We have been fortunate that a major development like the oil terminal was well designed to sink into the hills around Sullom Voe. BP employed landscape architects to achieve that.

More recent developments of wind farms and their electricity poles have ignored the landscape that is characteristic and defines Shetland.

A poet W T Harrison wrote “Lie back in the long summer grass and watch the line of the hills”. I think he understood that a community such as ours is wedded to our environment and interfering with it causes deep seated upset.

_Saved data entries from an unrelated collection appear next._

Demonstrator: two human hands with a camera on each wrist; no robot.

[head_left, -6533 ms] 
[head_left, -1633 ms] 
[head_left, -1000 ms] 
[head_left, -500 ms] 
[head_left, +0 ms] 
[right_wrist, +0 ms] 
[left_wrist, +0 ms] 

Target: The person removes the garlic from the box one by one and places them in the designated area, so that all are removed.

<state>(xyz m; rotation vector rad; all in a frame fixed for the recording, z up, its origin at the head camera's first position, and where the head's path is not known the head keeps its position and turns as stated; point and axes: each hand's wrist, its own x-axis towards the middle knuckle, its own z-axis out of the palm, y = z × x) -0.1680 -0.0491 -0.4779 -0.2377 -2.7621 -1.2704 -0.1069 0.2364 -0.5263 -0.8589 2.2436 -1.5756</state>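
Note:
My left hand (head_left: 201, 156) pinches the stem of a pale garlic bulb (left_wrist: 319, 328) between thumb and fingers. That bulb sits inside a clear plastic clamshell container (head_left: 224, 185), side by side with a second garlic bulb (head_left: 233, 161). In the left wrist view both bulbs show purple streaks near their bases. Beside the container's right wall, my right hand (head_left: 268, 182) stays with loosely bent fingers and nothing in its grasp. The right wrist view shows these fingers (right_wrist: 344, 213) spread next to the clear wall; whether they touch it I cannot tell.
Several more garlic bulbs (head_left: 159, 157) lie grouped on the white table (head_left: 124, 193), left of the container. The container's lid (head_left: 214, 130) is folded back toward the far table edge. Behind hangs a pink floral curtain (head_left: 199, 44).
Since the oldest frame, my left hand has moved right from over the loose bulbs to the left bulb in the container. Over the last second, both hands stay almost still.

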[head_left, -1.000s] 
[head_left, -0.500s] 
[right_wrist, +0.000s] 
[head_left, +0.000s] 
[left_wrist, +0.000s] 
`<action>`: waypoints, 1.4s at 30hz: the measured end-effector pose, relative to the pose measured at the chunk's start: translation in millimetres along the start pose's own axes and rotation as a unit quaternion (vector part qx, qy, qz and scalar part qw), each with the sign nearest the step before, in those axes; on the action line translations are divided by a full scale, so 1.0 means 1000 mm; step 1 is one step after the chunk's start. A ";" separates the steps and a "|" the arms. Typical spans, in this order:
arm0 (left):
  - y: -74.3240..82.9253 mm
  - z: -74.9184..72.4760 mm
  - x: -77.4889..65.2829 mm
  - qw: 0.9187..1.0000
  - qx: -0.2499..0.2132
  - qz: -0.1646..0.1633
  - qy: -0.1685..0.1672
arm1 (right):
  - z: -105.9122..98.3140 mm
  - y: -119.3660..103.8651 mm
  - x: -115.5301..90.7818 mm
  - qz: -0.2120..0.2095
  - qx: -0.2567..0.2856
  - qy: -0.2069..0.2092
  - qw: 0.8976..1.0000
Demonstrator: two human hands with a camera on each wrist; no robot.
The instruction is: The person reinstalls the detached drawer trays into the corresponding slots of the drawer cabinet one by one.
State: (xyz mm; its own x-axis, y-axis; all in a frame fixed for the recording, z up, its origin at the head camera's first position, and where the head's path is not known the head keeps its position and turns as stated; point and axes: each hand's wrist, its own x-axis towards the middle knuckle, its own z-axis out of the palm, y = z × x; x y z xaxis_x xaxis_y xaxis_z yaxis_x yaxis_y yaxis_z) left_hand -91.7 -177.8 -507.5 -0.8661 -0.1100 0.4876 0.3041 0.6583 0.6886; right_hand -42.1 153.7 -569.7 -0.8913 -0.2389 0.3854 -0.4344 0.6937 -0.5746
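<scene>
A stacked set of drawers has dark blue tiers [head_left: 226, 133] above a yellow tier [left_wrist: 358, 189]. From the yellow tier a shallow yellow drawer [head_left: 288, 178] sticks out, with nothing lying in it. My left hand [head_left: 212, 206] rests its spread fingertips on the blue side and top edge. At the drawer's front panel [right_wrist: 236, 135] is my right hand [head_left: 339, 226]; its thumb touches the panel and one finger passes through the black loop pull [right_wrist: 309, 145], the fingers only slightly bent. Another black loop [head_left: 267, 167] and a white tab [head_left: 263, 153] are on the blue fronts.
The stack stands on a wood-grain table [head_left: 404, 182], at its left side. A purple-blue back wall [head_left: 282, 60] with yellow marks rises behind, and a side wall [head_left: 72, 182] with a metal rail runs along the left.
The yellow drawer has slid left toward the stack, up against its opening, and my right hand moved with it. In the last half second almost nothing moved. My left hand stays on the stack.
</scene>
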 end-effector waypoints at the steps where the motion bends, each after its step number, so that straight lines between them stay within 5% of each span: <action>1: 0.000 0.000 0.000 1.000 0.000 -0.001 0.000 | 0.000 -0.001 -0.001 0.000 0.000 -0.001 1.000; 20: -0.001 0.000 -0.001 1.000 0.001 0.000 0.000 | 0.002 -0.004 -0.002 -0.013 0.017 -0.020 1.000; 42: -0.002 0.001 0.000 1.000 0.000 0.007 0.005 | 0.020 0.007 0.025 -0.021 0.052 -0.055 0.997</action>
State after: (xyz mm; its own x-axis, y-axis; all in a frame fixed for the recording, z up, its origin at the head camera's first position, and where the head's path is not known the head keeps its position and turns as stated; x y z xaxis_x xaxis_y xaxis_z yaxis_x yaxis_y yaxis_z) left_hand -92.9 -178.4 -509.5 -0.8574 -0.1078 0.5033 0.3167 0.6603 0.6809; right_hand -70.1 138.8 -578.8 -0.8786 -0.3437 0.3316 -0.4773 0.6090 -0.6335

We can, of course, continue to ignore this problem and allow SSE to erect more poles, pylons, wires, substations and industrial buildings across our land. It will bring little benefit to us; we may feel good that the Shetland wind is giving green energy to the rest of the UK. Well, 48% of the time.

But stop a moment.

Apart from damaging the natural wildlife and scarring our landscape, this business of pushing the windfarms to the extremities of Britain – Shetland, Orkney, the Highlands and Western Isles – saves the land around the cities and industrial centres and creates long and intrusive transmission routes through wild areas that do not matter to the vast majority of Britain.

So why are they not putting wind farms near the users of the electricity. Is it because it would spoil the landscape around our cities and be unpopular?

Shetland Islands Council has caved in to dictates from the Scottish Government that they have the power to decide where our energy production goes.

I think we elect our Councillors, our MSP, our MP to represent our interests, to ensure our islands are not damaged and to care for our natural environment.

That may conflict with what Governments want to do to our land. So there is a conflict which needs to be addressed.  I want to see that our elected folk care.